> [WORK REQUIRED] In the entries below, find the string "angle" and return each line holding it.

> [EXERCISE MATERIALS]
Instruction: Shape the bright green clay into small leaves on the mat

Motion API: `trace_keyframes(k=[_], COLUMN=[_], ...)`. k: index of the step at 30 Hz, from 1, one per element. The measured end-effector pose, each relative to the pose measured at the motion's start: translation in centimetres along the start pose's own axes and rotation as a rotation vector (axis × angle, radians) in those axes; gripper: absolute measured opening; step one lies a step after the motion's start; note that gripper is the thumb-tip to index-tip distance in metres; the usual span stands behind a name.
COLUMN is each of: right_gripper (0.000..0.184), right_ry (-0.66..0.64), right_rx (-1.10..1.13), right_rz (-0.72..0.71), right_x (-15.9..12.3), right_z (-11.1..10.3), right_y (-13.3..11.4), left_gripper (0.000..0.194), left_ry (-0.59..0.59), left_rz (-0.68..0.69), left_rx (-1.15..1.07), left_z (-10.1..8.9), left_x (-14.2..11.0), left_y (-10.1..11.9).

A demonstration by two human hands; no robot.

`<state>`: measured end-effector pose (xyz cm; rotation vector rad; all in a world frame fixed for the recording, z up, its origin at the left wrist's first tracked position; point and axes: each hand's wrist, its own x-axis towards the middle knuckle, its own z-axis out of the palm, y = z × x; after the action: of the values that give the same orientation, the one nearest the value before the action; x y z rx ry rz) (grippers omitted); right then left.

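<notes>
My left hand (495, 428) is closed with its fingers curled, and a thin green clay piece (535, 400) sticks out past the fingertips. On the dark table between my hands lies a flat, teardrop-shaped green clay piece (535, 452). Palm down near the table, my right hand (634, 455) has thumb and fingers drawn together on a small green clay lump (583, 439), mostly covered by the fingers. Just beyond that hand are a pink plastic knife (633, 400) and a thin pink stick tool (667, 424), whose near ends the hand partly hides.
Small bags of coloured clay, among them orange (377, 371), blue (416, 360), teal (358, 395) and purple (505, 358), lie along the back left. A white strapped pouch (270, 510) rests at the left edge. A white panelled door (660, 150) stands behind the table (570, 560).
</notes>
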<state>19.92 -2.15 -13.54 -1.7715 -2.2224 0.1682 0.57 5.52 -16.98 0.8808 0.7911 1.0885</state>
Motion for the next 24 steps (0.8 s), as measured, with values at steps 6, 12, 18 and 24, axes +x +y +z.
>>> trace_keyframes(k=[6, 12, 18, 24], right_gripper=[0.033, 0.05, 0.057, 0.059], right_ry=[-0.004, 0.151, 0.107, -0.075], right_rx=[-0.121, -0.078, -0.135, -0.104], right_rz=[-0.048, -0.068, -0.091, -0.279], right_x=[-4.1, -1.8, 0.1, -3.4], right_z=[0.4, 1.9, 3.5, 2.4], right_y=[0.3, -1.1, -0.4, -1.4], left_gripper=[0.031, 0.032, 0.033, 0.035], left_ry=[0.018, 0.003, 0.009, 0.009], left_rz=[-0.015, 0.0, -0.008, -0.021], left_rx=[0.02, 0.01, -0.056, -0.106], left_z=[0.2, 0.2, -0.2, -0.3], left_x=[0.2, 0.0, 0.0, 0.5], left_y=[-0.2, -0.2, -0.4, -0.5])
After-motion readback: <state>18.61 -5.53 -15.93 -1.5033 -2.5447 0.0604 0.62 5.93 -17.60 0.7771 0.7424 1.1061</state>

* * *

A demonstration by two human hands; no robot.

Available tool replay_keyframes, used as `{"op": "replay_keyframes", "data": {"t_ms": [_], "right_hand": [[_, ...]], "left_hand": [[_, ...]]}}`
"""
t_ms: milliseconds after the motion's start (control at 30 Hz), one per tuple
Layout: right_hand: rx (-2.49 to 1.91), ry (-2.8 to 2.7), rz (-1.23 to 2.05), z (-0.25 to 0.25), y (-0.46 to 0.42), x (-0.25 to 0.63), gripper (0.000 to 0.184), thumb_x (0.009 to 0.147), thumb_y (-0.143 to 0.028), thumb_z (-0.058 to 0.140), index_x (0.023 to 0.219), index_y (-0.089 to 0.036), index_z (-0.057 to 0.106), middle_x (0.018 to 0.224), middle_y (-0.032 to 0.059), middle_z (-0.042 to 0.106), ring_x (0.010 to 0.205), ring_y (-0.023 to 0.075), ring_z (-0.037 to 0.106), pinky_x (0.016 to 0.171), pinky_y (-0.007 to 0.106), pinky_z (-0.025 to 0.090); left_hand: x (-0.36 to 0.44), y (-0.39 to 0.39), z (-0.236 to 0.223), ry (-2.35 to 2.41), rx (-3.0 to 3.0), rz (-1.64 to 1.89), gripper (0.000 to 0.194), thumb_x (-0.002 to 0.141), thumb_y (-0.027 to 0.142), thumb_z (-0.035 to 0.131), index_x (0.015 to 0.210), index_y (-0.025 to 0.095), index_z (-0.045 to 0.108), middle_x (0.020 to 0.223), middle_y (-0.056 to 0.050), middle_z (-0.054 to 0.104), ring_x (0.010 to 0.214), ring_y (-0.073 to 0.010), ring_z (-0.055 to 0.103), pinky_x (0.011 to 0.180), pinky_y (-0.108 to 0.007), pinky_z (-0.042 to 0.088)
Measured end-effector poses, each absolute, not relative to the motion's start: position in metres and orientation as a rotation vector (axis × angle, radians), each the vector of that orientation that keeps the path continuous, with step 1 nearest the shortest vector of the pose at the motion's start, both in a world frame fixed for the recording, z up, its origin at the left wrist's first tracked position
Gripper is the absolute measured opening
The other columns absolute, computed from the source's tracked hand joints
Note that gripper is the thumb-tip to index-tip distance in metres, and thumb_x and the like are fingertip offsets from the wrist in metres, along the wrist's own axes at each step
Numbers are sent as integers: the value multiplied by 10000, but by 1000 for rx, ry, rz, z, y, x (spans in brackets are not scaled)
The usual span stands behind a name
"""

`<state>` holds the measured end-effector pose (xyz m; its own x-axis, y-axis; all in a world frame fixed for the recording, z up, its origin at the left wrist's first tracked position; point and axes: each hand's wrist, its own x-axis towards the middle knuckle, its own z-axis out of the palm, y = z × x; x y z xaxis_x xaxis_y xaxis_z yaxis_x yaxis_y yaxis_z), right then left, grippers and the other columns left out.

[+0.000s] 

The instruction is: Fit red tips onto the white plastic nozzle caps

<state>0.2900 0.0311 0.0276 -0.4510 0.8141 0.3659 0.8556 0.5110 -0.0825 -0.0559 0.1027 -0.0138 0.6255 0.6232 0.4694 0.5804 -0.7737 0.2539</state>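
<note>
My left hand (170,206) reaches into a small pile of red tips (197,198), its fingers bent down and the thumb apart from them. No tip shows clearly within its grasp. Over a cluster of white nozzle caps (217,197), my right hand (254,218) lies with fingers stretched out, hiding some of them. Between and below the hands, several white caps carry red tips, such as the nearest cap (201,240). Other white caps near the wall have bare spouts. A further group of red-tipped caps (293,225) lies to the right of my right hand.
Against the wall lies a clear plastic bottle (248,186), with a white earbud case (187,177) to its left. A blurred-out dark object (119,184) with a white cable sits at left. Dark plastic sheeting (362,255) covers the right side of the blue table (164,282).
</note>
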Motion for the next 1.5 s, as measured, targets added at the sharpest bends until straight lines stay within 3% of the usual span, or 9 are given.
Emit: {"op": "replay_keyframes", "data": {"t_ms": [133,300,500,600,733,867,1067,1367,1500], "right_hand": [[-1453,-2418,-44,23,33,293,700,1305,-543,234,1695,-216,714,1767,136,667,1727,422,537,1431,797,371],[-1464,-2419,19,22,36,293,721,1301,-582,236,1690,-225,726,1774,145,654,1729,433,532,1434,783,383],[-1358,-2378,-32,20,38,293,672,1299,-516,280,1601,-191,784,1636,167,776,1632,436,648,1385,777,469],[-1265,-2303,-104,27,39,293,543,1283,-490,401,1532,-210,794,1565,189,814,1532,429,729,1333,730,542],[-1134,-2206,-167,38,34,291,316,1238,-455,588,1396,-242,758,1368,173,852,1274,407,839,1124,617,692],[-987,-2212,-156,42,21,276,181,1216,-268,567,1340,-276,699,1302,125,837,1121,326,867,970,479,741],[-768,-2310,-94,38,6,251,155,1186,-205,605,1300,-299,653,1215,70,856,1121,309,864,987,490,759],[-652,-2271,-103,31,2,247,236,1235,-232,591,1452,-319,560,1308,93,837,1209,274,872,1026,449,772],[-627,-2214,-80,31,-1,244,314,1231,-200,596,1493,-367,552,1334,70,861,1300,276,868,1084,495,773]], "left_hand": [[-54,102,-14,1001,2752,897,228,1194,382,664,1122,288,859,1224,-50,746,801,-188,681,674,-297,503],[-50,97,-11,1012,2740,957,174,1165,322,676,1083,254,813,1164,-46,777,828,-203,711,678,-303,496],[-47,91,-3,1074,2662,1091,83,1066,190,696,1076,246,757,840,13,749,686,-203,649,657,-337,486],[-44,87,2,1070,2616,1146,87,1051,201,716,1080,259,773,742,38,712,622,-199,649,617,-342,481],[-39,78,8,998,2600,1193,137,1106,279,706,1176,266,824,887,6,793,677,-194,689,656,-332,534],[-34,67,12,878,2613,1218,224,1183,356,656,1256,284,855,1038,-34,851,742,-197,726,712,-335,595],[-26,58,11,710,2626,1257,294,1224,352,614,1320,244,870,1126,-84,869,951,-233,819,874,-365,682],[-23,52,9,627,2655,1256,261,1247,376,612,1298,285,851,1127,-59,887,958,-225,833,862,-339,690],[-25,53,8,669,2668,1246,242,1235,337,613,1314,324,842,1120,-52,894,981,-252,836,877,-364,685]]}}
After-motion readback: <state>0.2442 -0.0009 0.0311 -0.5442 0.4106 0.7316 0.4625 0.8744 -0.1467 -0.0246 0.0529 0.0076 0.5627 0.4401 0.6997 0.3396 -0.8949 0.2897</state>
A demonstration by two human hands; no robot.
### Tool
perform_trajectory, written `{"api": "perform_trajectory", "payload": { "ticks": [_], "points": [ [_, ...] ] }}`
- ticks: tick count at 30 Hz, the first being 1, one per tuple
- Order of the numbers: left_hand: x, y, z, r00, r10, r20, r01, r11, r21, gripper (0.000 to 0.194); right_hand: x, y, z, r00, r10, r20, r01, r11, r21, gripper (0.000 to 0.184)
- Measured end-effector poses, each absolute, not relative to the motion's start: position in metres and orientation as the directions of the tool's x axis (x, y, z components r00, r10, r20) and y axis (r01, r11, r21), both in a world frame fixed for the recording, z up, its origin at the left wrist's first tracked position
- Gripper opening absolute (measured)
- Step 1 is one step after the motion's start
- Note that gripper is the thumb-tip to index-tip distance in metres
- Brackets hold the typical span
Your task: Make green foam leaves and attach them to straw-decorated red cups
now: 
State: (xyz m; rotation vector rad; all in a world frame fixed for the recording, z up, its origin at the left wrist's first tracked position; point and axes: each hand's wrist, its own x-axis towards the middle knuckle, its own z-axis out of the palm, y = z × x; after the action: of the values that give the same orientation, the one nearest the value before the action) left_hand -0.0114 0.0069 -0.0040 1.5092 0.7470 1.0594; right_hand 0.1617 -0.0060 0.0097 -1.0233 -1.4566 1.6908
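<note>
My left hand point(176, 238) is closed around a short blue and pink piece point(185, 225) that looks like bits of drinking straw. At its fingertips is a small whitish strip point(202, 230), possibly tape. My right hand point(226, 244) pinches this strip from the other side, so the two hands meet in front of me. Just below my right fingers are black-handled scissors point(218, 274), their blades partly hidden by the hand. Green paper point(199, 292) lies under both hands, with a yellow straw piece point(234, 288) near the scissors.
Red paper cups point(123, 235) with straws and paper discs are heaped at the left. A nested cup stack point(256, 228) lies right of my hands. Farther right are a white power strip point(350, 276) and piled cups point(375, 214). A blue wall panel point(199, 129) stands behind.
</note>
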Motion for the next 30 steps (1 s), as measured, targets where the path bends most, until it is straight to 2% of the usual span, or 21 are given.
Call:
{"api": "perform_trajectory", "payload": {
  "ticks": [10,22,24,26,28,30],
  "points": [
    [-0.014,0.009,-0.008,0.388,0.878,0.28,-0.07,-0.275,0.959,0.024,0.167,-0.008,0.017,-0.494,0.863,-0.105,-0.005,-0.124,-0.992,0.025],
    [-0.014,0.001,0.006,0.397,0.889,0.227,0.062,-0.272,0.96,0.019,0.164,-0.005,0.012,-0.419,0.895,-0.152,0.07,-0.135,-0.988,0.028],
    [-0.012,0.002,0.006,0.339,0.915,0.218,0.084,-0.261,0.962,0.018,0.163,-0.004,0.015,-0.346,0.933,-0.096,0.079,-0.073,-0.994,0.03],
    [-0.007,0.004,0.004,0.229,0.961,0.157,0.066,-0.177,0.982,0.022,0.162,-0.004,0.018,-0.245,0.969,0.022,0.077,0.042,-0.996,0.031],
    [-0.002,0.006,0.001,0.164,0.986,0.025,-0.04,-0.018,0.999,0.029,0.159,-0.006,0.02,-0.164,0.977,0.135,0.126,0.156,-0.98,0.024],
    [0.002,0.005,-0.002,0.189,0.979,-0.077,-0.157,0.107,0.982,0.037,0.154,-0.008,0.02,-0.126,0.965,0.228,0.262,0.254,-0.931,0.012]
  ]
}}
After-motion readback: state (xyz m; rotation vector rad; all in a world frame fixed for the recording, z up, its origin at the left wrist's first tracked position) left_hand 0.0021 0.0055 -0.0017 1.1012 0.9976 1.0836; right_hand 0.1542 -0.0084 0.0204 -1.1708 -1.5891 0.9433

> [ANSWER BELOW]
Motion API: `trace_keyframes(k=[_], COLUMN=[_], ...)`. k: index of the step at 30 Hz, from 1, one per element. The measured end-effector pose, each relative to the pose measured at the motion's start: translation in centimetres along the start pose's own axes and rotation as a rotation vector (axis × angle, radians) in those axes; gripper: absolute measured opening; step one lies a step after the motion's start; note that gripper is the thumb-tip to index-tip distance in metres; the usual span stands behind a name.
Measured end-effector poses, each absolute, not relative to the motion's start: position in metres and orientation as a rotation vector (axis × angle, radians), each the vector of that orientation that keeps the path continuous, with step 1 nearest the shortest vector of the pose at the motion's start, both in a world frame fixed for the recording, z up, its origin at the left wrist's first tracked position

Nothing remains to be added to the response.